Check out Breeze intern Janna Brancolini's story on the effects of rising enrollment numbers at local community colleges.
With the staggering economy and high unemployment rate, more adults are returning to school to gain skills. But Harbor College and El Camino College can't afford the increased number of students, Janna reports. The two schools, like all community colleges in California, essentially subsidize low tuition with state funds, which haven't been increased enough to cover the rising enrollment.
At Los Angeles Harbor College in Wilmington, enrollment is up 10 percent, President Linda Spink said. That kind of spike is difficult to swallow.
"We can't afford to be up 10 percent," she said.The state budget allows funding for only 2 percent growth, but most colleges probably won't even receive that, Spink explained.

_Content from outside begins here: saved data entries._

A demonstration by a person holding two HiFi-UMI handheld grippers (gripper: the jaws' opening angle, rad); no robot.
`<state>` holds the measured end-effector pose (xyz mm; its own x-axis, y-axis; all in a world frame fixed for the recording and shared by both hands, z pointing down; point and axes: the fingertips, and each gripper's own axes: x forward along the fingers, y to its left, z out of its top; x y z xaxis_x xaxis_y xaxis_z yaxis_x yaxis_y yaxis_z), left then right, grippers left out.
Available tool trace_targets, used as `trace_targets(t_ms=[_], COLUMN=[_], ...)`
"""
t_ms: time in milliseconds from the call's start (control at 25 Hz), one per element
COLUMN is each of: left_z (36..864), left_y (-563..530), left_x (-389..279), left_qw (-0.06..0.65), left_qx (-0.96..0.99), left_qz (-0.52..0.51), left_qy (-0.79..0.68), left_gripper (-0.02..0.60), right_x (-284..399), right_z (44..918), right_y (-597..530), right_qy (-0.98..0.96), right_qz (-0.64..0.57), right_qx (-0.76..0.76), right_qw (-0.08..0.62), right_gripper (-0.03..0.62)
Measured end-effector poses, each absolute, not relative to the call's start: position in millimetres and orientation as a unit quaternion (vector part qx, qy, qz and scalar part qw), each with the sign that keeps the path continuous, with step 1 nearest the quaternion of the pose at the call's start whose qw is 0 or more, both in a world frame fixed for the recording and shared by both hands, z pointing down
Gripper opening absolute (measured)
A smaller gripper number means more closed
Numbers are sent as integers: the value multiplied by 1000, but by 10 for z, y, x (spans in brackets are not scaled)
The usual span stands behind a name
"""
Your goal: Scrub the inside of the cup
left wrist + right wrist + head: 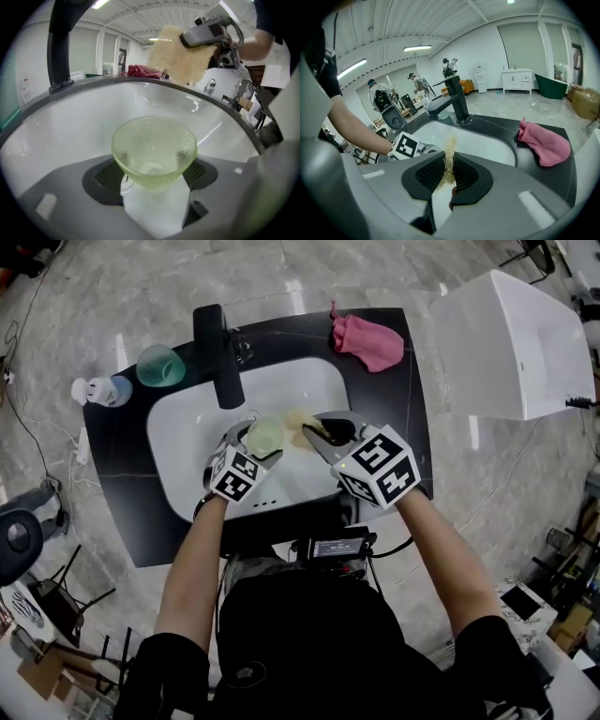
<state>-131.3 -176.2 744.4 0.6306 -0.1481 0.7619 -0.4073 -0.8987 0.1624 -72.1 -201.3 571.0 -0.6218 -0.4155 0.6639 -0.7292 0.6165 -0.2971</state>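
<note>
Between the jaws of the left gripper (251, 444) sits the green cup (153, 151), clamped by its sides over the sink (183, 442) (mouth turned away from the hand). Ahead and to its right, the right gripper (319, 433) pinches a yellow scrubber (447, 163) tight — near the cup, outside it.

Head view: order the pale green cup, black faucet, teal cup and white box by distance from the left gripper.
1. pale green cup, held by the left gripper
2. black faucet, just behind
3. teal cup, counter's back-left
4. white box, far right
</note>
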Motion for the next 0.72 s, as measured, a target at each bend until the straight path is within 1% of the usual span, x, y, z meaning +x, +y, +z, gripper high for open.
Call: trace_targets(t_ms=[480, 720], left_z=[7612, 7649], left_y=[-1834, -1838], left_x=[-1305, -1347], left_qw=[197, 199], left_qx=[884, 880], left_qz=[380, 388], left_qy=[-186, -187], left_gripper=[367, 367], right_x=[-548, -527], right_z=[5756, 5768], right_y=[-1966, -1955], right_qy=[-849, -849], right_qz=[288, 289], right_qx=[335, 333], right_qw=[290, 292], right_gripper=[44, 44])
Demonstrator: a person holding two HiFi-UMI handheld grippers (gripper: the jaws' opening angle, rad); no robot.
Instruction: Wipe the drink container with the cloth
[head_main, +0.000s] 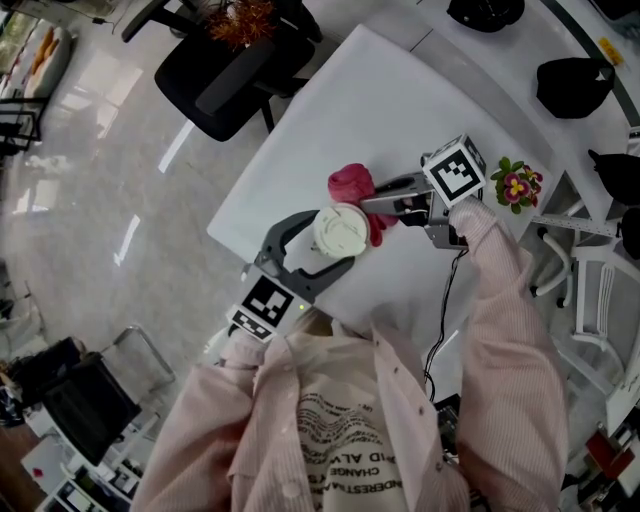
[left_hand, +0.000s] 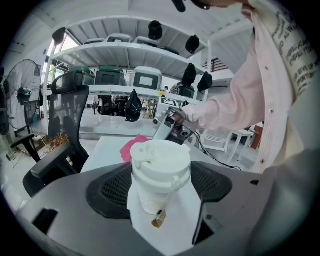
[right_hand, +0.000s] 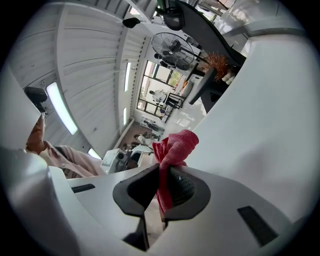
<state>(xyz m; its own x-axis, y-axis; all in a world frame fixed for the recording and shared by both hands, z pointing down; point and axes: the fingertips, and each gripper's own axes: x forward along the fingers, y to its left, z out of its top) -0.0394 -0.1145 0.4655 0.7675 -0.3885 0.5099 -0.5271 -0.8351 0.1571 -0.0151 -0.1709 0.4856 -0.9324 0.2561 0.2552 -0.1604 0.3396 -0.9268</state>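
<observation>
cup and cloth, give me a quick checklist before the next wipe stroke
1. Cup upright on the table, lid on: ok
2. Left gripper jaws closed against the cup's sides: ok
3. Right gripper pinching the red cloth: ok
4. Red cloth bunched out past the jaws, free to wipe with: ok
5. Red cloth actually touching the cup wall: cannot tell; the head view only shows it right beside the lid
</observation>
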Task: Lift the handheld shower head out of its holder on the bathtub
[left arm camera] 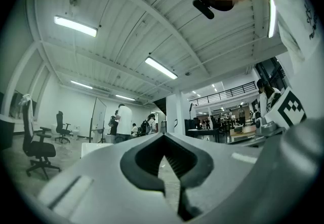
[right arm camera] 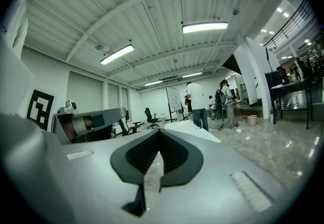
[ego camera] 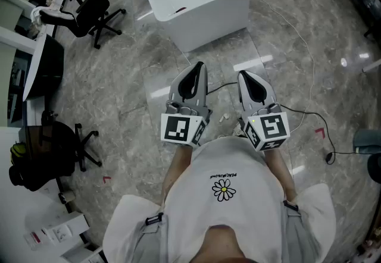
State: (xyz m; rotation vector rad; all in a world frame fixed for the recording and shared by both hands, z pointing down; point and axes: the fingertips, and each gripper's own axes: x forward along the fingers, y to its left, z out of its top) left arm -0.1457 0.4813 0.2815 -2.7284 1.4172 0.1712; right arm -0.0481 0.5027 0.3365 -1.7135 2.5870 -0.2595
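The left gripper (ego camera: 198, 67) and right gripper (ego camera: 243, 75) sit close to the person's chest. Both have jaws pressed together, holding nothing. The white bathtub (ego camera: 208, 15) stands farther ahead on the floor. The shower head is too small to spot. I think the whole job is still left.

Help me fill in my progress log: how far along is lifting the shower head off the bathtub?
Nothing looks done yet. The left gripper and right gripper are both shut and empty, held close to the person, well short of the bathtub. To do: walk up, find the shower head, which I cannot make out from here, grip it and lift it out.
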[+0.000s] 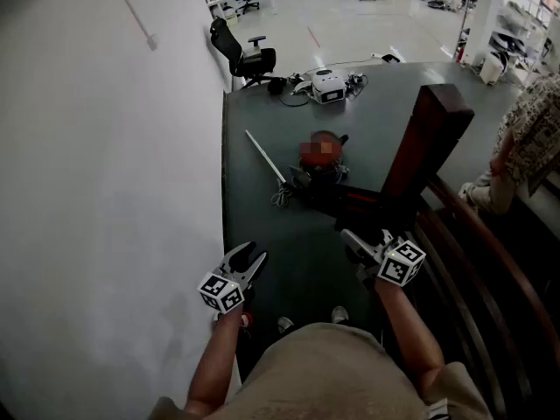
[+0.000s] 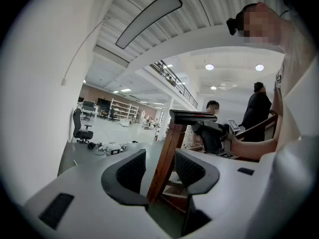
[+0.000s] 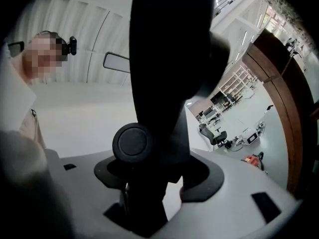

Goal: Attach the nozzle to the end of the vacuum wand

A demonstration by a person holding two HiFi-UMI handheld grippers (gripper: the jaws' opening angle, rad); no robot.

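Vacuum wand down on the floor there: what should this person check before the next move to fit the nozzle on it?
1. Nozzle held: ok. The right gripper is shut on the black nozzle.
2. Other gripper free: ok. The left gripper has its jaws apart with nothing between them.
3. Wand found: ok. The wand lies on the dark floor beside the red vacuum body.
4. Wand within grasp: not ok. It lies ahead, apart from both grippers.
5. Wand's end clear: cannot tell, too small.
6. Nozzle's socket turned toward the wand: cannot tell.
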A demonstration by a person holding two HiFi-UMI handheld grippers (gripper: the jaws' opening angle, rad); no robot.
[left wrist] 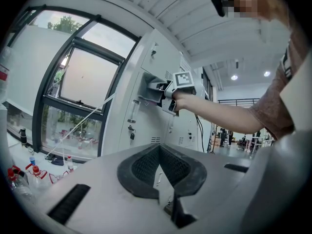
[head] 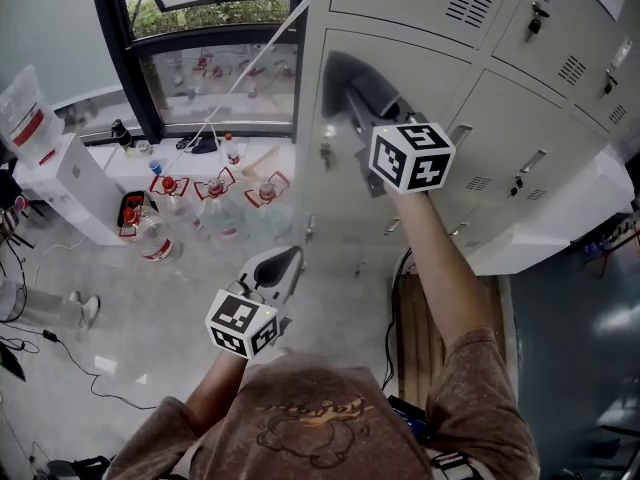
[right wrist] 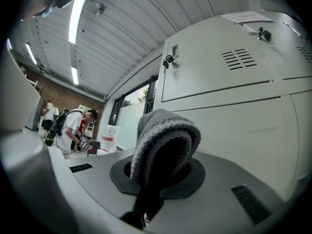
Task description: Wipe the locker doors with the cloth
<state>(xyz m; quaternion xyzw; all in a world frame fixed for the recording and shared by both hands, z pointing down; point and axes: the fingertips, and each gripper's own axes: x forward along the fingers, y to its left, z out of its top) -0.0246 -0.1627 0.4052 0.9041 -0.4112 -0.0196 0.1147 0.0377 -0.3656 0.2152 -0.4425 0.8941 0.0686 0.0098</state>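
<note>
A grey cloth (head: 345, 76) is pressed against a pale grey locker door (head: 432, 80), high on the door's left part. My right gripper (head: 366, 104) is shut on it, arm stretched out; in the right gripper view the cloth (right wrist: 165, 140) bulges folded from the jaws of the right gripper (right wrist: 158, 172), right before the door (right wrist: 243, 130). The left gripper (head: 285, 260) hangs lower, away from the lockers, shut with nothing in it. In the left gripper view its tips meet (left wrist: 158, 152), and the right gripper (left wrist: 163, 89) holds the cloth (left wrist: 148, 86) on the locker bank (left wrist: 141, 126).
A black-framed window (head: 215, 58) stands left of the lockers. Below it are a white ledge (head: 200, 163) with small bottles and several red-capped water jugs (head: 215, 203) on the floor. Keys hang in locks (head: 537, 16). A person with a backpack (right wrist: 68, 128) stands far off.
</note>
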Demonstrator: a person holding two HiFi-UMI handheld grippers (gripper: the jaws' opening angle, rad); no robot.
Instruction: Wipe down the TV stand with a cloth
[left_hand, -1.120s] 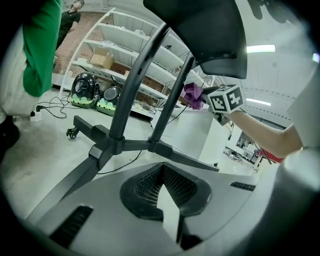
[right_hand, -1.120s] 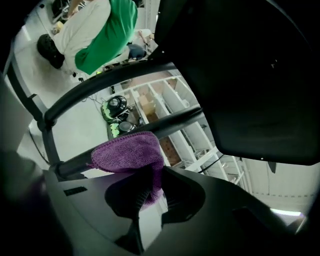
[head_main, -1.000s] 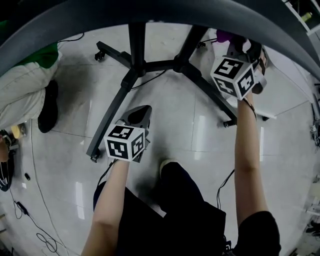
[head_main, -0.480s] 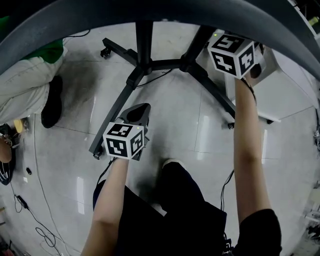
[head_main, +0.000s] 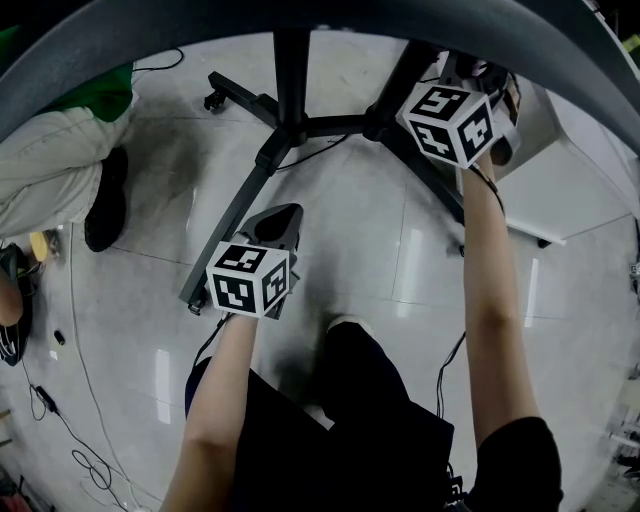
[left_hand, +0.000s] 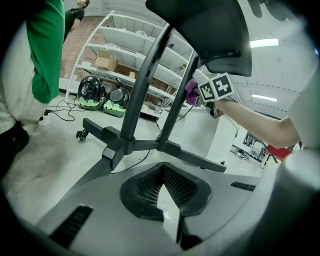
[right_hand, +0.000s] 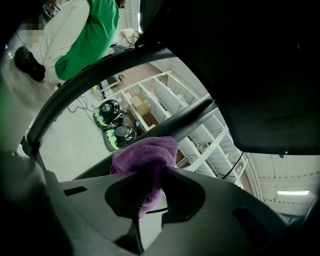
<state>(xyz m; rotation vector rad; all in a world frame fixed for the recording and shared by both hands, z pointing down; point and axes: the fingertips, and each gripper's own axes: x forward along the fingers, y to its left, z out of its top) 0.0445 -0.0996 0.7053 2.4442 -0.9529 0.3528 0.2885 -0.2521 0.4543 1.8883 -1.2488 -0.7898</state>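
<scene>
Right gripper view: my right gripper (right_hand: 159, 172) pinches the purple cloth (right_hand: 145, 150) beside the TV stand's post (right_hand: 185, 116). My left gripper (left_hand: 162, 170) hangs closed, empty, above the floor (left_hand: 50, 150).

This looks like a workroom or lab: tall white shelves (left_hand: 131, 46) with a box (left_hand: 105, 61), cables (head_main: 82, 452) on a shiny floor (head_main: 350, 235), long lights (left_hand: 265, 43) overhead.
</scene>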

*The Cal State University system is struggling as well, according to a release just issued by the office of Chancellor Charles Reed. The state budget gives the CSU system essentially the same level of funding as last year, but Cal State campuses are also seeing increased enrollment that isn't funded. The CSU budget leaves a $215 million shortfall, even though student fees went up 10 percent this year, the release says.
The budget provides no funding for enrollment growth intensifying a trend that began in 2005-06, in which student enrollment grows faster than state funding. In response, CSU campuses have increased class sizes when possible, and opened more course sections with temporary faculty appointments. To protect educational quality in the face of these funding challenges, CSU campuses will slow down enrollment growth by closing the freshmen application period for Fall 2009 earlier in the cycle.